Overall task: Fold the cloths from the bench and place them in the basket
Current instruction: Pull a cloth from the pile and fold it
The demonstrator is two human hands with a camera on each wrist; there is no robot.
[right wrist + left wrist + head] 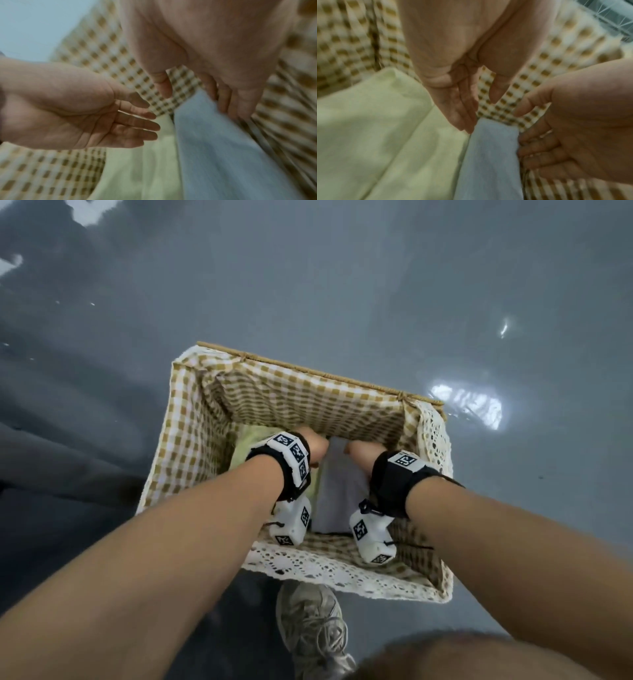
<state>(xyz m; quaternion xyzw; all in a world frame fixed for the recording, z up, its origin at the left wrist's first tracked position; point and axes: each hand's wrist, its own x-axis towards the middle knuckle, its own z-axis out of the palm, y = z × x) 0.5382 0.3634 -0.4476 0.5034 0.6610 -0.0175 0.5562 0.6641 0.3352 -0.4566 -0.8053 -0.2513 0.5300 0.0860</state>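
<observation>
The floor is a smooth, glossy grey surface with bright light reflections. A rectangular basket stands directly on it, with a woven rim and a tan-and-white checked liner edged in white lace. A grey laced shoe rests on the floor just beside the near edge of the basket.

Glossy grey floor with white glare patches, darker shadowed band at left.
</observation>
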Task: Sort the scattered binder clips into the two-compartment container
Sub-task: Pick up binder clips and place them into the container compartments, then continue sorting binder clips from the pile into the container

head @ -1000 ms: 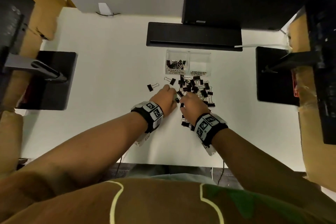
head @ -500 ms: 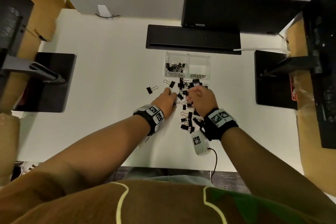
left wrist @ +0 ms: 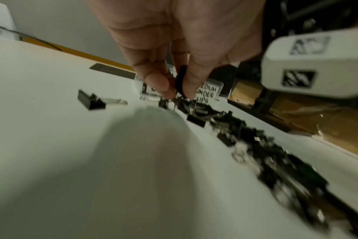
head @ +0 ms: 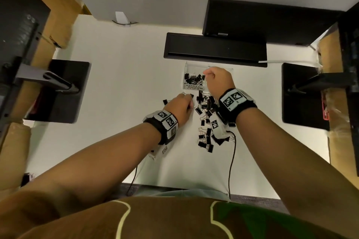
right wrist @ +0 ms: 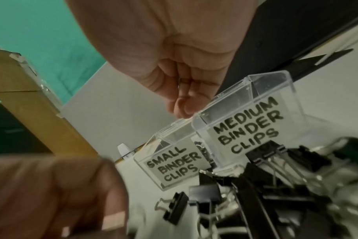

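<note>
A clear two-compartment container [head: 188, 65] stands at the back of the white table. Its left compartment [right wrist: 174, 163], labelled SMALL BINDER CLIPS, holds several black clips; the other compartment [right wrist: 247, 126] reads MEDIUM BINDER CLIPS. My right hand [head: 206, 73] hovers over the container near the divider, fingertips [right wrist: 183, 106] pinched together, with no clip showing between them. In front lies the pile of black binder clips [head: 206, 110]. My left hand [head: 191, 101] rests at the pile's left edge and pinches a black clip [left wrist: 180, 77] between thumb and finger. One clip [head: 165, 101] lies alone to the left.
A long black tray [head: 213, 48] sits right behind the container, with a black box [head: 272, 21] further back. Black base plates stand at the left [head: 64, 91] and right [head: 303, 95]. A black cable [head: 232, 161] hangs from my right wrist across the table's front edge.
My right hand has left the pile and moved forward and up to above the container. My left hand has stayed at the pile's left edge.
</note>
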The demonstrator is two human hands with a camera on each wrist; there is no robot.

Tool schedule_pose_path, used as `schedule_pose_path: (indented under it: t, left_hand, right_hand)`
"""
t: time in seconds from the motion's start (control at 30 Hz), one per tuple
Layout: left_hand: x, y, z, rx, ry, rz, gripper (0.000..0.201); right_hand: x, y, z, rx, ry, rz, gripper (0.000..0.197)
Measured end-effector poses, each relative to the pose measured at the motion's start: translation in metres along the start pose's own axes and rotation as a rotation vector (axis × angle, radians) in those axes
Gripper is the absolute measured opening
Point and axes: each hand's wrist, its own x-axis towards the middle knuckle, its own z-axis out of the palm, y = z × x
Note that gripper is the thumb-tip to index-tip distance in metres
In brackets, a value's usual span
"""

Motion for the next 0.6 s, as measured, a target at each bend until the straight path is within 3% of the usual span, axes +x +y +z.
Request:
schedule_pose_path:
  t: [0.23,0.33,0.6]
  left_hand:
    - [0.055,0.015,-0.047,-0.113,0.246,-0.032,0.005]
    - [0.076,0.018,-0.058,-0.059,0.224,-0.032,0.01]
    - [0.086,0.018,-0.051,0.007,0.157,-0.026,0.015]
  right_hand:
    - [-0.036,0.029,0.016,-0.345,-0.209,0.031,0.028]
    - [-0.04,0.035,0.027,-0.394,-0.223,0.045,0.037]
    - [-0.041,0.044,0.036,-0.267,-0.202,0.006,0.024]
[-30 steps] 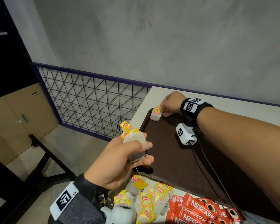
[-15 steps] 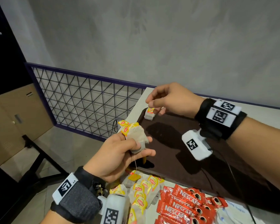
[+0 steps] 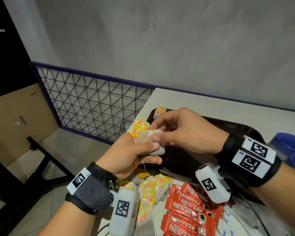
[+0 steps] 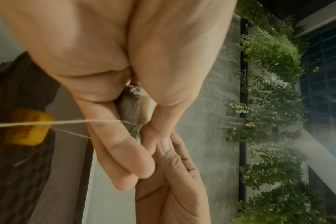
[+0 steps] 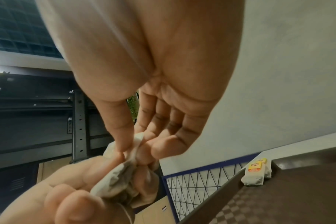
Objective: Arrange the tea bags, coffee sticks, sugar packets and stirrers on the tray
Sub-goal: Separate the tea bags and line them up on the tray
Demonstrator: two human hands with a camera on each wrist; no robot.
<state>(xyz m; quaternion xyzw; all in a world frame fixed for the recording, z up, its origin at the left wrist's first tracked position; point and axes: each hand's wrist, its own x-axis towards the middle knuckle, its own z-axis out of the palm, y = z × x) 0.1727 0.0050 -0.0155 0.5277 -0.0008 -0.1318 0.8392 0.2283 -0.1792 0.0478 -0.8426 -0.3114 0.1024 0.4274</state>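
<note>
Left hand [image 3: 126, 154]: clamped on a bunch of tea bags [image 3: 145, 139], above the tray [image 3: 186, 155].
Right hand [image 3: 182, 130]: pinching one bag of that bunch.

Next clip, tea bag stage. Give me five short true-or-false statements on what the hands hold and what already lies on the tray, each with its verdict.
1. The left hand grips a bunch of tea bags. True.
2. The right hand is empty and away from the bunch. False: its thumb and fingers pinch a tea bag in the bunch.
3. One tea bag lies in the far corner of the tray. True.
4. The coffee sticks are on the tray. False: they lie on the table, on the near side of the tray.
5. A string with a yellow tag hangs below the left hand. True.
</note>
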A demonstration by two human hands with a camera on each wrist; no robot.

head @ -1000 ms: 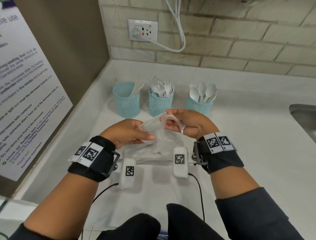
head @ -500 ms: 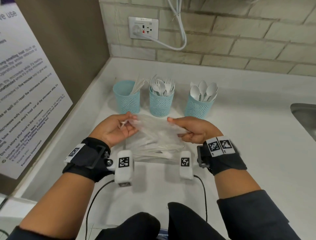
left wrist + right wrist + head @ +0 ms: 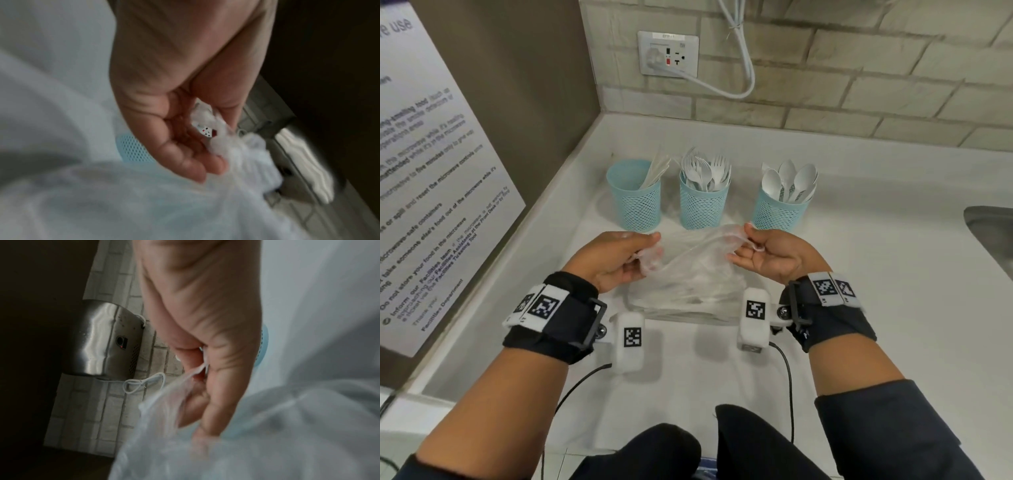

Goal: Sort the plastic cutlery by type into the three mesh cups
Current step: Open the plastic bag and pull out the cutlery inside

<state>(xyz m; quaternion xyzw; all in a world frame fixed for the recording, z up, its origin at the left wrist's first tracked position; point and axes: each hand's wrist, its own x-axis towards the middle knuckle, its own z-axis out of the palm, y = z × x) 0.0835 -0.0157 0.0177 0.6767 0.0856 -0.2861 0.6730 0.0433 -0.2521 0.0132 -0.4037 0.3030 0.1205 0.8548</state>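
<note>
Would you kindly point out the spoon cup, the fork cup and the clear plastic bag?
spoon cup (image 3: 777, 214), head view, front mesh wall.
fork cup (image 3: 703, 207), head view, front mesh wall.
clear plastic bag (image 3: 698, 270), head view, middle of the film.

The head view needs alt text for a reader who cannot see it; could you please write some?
Two hands pull open a clear plastic bag over a white counter, the left hand and right hand each pinching an edge. Behind stand three light-blue mesh cups: the left cup holds white plastic knives, the middle cup forks, the right cup spoons.
</note>
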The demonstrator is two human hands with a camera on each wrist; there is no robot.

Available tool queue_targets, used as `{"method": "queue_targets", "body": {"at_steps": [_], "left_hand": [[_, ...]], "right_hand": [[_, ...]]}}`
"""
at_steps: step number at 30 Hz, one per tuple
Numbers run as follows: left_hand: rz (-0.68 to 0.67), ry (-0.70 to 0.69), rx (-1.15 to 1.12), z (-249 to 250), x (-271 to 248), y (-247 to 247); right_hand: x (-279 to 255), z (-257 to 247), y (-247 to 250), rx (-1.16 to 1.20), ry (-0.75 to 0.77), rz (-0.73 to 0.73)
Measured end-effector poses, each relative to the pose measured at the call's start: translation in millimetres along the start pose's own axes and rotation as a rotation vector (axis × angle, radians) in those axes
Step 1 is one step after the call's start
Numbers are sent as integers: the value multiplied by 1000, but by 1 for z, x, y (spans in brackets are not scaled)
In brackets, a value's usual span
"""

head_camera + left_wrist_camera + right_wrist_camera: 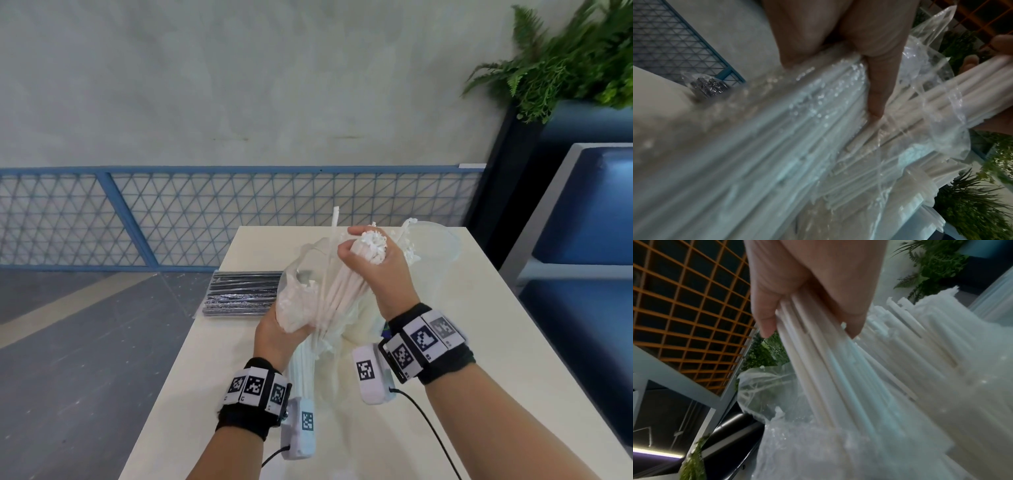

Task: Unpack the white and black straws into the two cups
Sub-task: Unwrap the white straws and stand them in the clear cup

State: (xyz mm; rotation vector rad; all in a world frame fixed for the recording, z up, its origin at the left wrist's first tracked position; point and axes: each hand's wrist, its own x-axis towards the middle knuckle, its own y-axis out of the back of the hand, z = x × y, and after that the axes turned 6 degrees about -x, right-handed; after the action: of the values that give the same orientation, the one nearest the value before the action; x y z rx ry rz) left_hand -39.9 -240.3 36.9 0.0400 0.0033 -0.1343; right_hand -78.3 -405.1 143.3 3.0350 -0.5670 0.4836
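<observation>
White straws (342, 287) are half out of their clear bag (298, 274), above the near middle of the table (479, 342). My right hand (373, 260) has fingers curled round the top end of a bunch, straw tips poking out above my fist. My left hand (277, 332) grips the bag lower down, squeezing plastic and the straws left inside. Black straws (239, 291) lie sealed in their pack at the table's far left edge, untouched. One clear cup (442, 246) stands just behind my right hand; second cup not visible, probably hidden by it.

Risks: one straw (334, 222) sticks up apart from the bunch, outside my grip, so it could slip and drop as I pull. Loose bunch may fan out and scatter if the bag mouth snags it. Left grip pinches straws through the plastic, which could hold some back or bend them. Cup looks light, so it may tip if my fist bumps it.

Pose: right wrist raised, fist up, knuckles toward the cup. Left forearm lower, palm turned up under the bag.
</observation>
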Motion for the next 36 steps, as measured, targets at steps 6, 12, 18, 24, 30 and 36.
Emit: {"method": "queue_targets", "body": {"at_steps": [6,12,18,24,30,36], "left_hand": [[7,-28,54,4,-1,1],[-30,-18,76,4,-3,2],[-41,7,20,1,-4,4],[-33,12,-2,2,-5,6],[23,21,11,-2,3,9],[65,20,-5,1,2,8]], "right_hand": [[-9,19,6,-136,-176,-247],[-19,37,-6,-298,-239,-213],[-14,30,-17,-131,-296,-48],[8,8,-10,128,-309,276],[23,-8,6,331,-362,436],[27,-20,14,376,-338,511]]}}
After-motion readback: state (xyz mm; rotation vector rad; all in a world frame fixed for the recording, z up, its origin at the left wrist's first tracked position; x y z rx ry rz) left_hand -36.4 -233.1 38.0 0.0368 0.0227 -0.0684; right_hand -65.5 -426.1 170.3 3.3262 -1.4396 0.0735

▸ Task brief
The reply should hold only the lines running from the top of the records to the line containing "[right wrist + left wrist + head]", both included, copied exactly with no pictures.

▸ Solution
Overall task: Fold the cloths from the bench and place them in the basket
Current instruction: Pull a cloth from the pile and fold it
The demonstrator is two human hands with a camera on each wrist; there is no robot.
[right wrist + left wrist + head] 

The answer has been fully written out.